** WORK TASK **
Exactly as written, print every line of the listing below and omit its pictures.

** RECORDED DATA **
________________________________________

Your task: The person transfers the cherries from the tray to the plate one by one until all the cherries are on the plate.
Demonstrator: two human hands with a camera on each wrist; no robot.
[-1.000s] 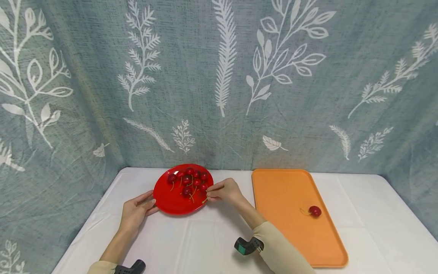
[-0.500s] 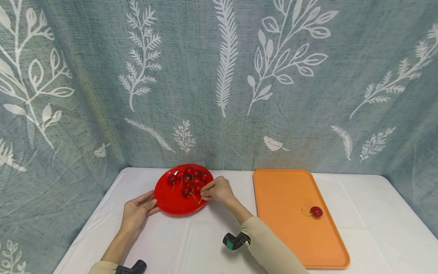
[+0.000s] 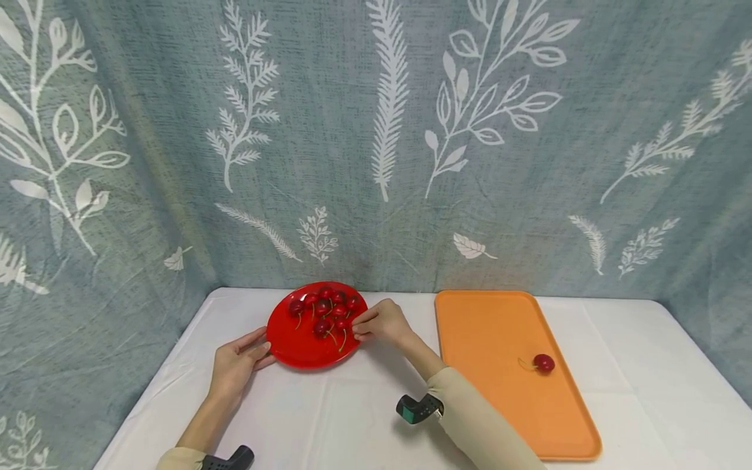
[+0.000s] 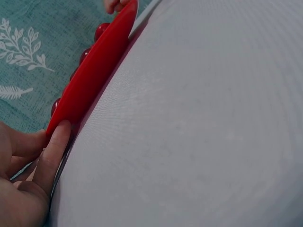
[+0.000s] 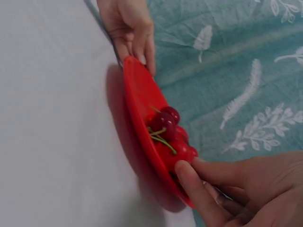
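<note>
A red plate (image 3: 294, 346) bears several dark red cherries (image 3: 322, 307) with green stems, bunched toward its back and right. My left hand (image 3: 232, 369) grips the plate's left rim; in the left wrist view, fingers (image 4: 57, 139) lie against the rim and underside. My right hand (image 3: 384, 323) is over the plate's right edge. Its thumb and index fingertips are close together beside the nearest cherry (image 3: 342, 323), whose stem lies toward the front. In the right wrist view the thumb tip appears beside a cherry (image 5: 165, 153); whether they touch cannot be seen.
An orange tray (image 3: 490, 391) lies on the white tablecloth (image 3: 352, 418) to the right, with one stemmed cherry (image 3: 543, 363) near its right side. A grey-green curtain (image 3: 329, 163) with white leaf prints hangs behind the table.
My right hand moved left over the plate with a cherry, then drew slightly right, leaving that cherry on the plate with its stem in sight. My left hand kept its place on the rim.
</note>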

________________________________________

** RESPONSE BELOW **
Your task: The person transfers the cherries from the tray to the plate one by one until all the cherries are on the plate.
Demonstrator: two human hands with a camera on each wrist; no robot.
[-1.000s] 
[-0.500s] 
[+0.000s] 
[+0.000s] 
[+0.000s] 
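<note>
A red plate (image 3: 294, 346) bears several dark red cherries (image 3: 322, 307) with green stems, bunched toward its back and right. My left hand (image 3: 232, 369) grips the plate's left rim; in the left wrist view, fingers (image 4: 57, 139) lie against the rim and underside. My right hand (image 3: 384, 323) is over the plate's right edge. Its thumb and index fingertips are close together beside the nearest cherry (image 3: 342, 323), whose stem lies toward the front. In the right wrist view the thumb tip appears beside a cherry (image 5: 165, 153); whether they touch cannot be seen.
An orange tray (image 3: 490, 391) lies on the white tablecloth (image 3: 352, 418) to the right, with one stemmed cherry (image 3: 543, 363) near its right side. A grey-green curtain (image 3: 329, 163) with white leaf prints hangs behind the table.
My right hand moved left over the plate with a cherry, then drew slightly right, leaving that cherry on the plate with its stem in sight. My left hand kept its place on the rim.
</note>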

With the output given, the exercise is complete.